# WORK ORDER:
What you write should be an exact copy of the material, from its first line through the line containing "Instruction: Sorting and".

# SUPPLIED MATERIAL:
BEGIN

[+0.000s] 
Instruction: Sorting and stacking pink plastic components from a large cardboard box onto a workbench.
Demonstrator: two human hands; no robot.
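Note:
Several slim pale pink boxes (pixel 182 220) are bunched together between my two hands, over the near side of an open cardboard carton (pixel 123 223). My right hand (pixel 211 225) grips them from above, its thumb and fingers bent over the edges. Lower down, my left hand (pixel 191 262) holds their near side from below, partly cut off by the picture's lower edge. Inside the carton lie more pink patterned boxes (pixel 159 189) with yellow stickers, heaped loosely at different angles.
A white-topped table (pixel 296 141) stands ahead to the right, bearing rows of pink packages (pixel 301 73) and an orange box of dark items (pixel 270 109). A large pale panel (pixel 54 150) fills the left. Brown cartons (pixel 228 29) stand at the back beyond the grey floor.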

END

# EXERCISE RESPONSE:
[+0.000s] 
Instruction: Sorting and stacking pink plastic components from a large cardboard box onto a workbench.

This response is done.